Cataracts were more common in treated patients in both cohorts (Montreal 49% [18 of 37]  and Toronto 55% [22 of 40] ). Most of the patients in Montreal (17/18) developed cataracts after at least 5 years of treatment (11). In the Toronto cohort, cataracts were noted as early as 4 months and as late as after 10 years of treatment (10). The patients on deflazacort are assessed annually by an Ophthalmologist (10). If the cataracts are interfering with vision in sunlight we recommend sunglasses and a brimmed hat. Six of the patients in the Toronto cohort had large central cataracts that required cataract surgery. Increased intraocular pressure has not been an issue.

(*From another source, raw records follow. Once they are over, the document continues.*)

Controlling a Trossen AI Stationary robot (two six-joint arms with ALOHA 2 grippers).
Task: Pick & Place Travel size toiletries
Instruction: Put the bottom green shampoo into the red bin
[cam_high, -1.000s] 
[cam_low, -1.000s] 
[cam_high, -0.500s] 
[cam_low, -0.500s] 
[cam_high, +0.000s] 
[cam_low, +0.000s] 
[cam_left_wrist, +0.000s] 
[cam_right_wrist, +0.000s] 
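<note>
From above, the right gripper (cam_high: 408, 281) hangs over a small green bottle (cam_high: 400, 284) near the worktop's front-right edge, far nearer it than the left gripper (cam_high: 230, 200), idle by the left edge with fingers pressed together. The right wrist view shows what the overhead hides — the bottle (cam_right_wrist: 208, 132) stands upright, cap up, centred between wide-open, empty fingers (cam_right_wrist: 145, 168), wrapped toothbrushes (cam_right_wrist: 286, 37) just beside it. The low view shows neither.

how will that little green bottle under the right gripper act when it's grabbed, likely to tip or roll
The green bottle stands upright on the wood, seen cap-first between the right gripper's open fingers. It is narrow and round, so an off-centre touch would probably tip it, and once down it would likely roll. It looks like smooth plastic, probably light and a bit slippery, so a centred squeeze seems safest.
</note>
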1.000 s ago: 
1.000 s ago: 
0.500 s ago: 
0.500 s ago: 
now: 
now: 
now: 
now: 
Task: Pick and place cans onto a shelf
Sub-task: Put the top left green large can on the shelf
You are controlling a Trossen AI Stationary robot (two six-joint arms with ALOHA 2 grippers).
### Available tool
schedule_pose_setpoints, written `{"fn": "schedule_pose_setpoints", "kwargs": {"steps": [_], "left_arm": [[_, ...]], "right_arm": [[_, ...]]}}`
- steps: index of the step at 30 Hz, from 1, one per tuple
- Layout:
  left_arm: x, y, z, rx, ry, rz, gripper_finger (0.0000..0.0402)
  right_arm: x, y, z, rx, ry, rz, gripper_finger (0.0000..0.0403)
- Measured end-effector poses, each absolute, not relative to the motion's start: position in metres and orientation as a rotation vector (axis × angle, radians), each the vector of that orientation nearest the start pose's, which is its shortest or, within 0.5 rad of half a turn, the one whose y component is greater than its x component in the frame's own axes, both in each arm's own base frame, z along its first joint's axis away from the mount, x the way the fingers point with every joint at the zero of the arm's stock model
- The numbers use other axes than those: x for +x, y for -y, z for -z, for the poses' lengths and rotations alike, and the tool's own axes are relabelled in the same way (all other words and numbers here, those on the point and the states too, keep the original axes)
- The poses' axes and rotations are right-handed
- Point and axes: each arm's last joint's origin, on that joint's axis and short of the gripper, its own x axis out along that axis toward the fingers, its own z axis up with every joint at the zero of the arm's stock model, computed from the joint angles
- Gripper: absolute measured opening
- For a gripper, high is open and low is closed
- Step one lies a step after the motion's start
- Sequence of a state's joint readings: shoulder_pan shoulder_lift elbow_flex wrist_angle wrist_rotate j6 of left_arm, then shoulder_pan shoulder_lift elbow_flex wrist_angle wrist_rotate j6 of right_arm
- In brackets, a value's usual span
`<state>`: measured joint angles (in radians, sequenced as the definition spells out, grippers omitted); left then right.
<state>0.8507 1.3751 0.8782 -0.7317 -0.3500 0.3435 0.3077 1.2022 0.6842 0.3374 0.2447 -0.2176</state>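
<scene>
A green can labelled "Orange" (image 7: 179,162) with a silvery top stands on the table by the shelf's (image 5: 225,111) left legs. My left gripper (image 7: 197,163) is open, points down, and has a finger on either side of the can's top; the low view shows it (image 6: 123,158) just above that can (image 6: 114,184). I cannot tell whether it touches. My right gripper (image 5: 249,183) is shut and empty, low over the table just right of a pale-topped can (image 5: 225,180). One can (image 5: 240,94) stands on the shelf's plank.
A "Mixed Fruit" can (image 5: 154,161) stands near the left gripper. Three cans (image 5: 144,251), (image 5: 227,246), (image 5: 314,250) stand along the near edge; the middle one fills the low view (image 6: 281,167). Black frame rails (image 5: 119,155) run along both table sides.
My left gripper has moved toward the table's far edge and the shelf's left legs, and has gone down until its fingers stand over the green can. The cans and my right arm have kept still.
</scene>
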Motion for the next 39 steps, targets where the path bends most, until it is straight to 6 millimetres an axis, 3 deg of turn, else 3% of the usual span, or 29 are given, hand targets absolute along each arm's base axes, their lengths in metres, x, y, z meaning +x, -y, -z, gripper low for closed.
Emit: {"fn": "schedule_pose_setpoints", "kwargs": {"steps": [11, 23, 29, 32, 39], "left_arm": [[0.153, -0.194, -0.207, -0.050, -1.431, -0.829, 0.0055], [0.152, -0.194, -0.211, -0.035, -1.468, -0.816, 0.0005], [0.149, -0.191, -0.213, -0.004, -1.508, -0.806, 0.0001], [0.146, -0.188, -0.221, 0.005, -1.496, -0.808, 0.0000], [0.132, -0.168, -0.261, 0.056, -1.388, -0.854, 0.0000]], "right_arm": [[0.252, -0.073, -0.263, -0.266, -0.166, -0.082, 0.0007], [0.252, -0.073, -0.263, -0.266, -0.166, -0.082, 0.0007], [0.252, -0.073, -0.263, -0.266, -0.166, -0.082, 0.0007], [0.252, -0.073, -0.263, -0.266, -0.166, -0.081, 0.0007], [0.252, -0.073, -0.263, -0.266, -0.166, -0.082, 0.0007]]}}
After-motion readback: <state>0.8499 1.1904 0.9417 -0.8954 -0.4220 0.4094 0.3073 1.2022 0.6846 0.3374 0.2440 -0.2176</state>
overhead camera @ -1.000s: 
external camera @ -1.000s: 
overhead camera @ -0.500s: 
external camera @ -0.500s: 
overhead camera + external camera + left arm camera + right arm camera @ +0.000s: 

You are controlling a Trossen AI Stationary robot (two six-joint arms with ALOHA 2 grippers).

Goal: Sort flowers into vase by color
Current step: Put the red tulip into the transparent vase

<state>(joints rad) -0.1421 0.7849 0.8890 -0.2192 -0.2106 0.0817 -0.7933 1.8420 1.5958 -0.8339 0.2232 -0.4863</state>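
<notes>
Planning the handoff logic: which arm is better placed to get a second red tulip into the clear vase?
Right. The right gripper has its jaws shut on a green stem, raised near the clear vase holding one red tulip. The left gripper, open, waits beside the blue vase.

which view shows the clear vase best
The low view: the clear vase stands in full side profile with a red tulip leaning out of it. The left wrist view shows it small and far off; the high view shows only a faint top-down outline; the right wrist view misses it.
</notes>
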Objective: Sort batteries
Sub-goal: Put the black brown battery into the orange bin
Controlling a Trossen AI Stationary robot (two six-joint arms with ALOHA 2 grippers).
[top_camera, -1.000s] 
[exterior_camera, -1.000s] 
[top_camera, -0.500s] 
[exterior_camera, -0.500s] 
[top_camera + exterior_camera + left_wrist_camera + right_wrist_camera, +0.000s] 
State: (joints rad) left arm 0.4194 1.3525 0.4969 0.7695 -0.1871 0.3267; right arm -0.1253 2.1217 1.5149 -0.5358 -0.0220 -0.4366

Deflazacort is the most commonly prescribed corticosteroid in Canada (27). Longitudinal data have been published in 2 cohorts of DMD patients in Canada, Montreal and Toronto (8-12, 18). Deflazacort treatment benefitted both cohorts with prolonged ambulation, preserved cardiac and respiratory function, less scoliosis and improved survival. Common side effects reported include increased weight gain, decreased height and cataract formation. It is unclear how deflazacort affects bone health. Delayed puberty was not commented on. There were no reported problems with wound healing, increased bacterial or viral infections, diabetes or glucosuria. Standards of care across Canada are quite similar. The Canadian experience supports the use of deflazacort in treating boys with DMD.